If I worked in a cookie factory I would write fortunes that would help improve the world. Three incredibly delightful things will happen to you if you recycle aluminum for a year. I opened a new cookie, read the little white slip, and handed it to Miss P across the table. It told her she won respect wherever she went.

She read it and smiled thank you.

“You were okay,” I told Denise that night, kicking my feet to loosen the strait-jacket covers. Okay can mean a lot of different things. The hamburgers are okay can mean: Take these away, no one can eat them.

“I was shit,” she said. She was watching television, aiming the remote but not using it.

We were in the Holiday Inn, right beside the Interstate 80 Alternate. You could walk under the freeway and visit Old Town, shops where they sold raspberry ropes and licorice chews, and the shop clerks wore derby hats.
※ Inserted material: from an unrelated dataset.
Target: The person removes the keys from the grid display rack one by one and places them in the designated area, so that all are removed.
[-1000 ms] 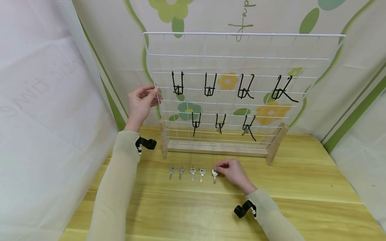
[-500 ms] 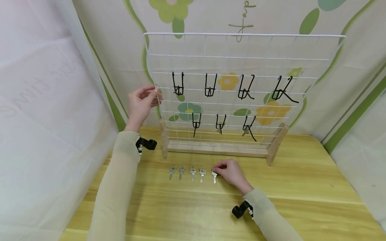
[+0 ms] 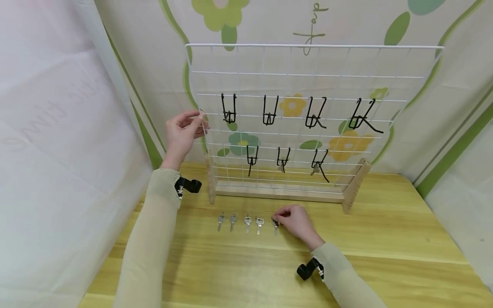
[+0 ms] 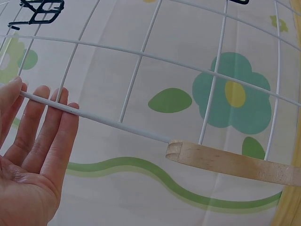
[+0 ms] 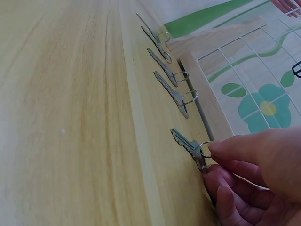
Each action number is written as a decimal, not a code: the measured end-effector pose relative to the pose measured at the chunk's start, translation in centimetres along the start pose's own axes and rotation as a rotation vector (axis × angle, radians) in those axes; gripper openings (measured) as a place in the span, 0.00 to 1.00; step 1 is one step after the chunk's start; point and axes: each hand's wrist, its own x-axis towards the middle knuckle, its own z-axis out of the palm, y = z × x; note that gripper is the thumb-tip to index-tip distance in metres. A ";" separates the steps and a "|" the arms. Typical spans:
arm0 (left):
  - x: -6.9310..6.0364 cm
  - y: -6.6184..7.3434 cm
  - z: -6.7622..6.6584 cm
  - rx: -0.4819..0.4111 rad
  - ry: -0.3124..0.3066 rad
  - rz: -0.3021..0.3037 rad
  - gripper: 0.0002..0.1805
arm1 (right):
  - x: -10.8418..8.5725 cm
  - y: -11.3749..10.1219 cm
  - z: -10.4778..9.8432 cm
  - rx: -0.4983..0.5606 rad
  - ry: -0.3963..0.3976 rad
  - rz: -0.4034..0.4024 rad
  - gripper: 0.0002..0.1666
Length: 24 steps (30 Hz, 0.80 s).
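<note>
A white wire grid (image 3: 292, 75) stands upright in a wooden base (image 3: 277, 194), with black hooks (image 3: 268, 114) on it in two rows. The left hand (image 3: 182, 136) pinches the grid's left edge wire between thumb and fingers; the left wrist view shows its fingers (image 4: 63, 123) behind that wire. On the table, the right hand (image 3: 298, 223) pinches the ring of the rightmost key (image 3: 275, 226). In the right wrist view this key (image 5: 189, 147) slants by the fingertips, its ring between thumb and finger. Small keys hang at two lower hooks, one being this key (image 3: 316, 167).
Several keys with rings lie in a row left of the right hand, among them this key (image 3: 247, 223). The wooden table (image 3: 231, 269) runs to printed fabric behind and at both sides. Black wrist mounts (image 3: 188, 185) are on both sleeves.
The right hand has shifted slightly left, and its fingers now hold the key's ring, with the key a little turned. The left hand keeps its place on the grid.
</note>
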 end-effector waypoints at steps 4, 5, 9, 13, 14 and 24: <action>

Tourists licked pistachio nut and pumpkin sherbet ice cream cones, but we were forbidden what Miss P called glop, so after a quick peek at the postcard racks we had scurried back to the inn, safe and snug by curfew.

“It just wasn’t your best day,” I conceded gently.

Denise snapped off the television and gave me a steady look. The whites of her eyes were bloodshot. The goggles make her look like a frog; she leaves them at home. She thinks the bathing cap she wears makes her look like a classic diver from the fifties. “Be honest with me, Bonnie,” she said.

My voice is all springtime and daisies compared with Denise’s gangster contralto. I didn’t really want to be frank with her—she wasn’t as calm as she looked. “Okay.”

“I’ve never had a worse day, right?”

Sometimes you just don’t want to cause that little extra bit of pain.

“I was that bad,” she said. So bad you can’t even express it.

But Denise’s dives hadn’t been shockingly terrible—just a matter of awkward timing. And no poise—she had lost her calm, bunching her jaw, diving like someone smashing through a cinderblock wall. “I’ve seen a lot worse,” I said.

“You’re telling me everything I need to know,” she said.

“I didn’t say a single negative.”

“Thank you, Bonnie,” she said, running her fingers through her dark hair.

“I didn’t say anything!”

I wished Miss P had gotten the kind of fortune she deserved: Good news will arrive from an unexpected quarter.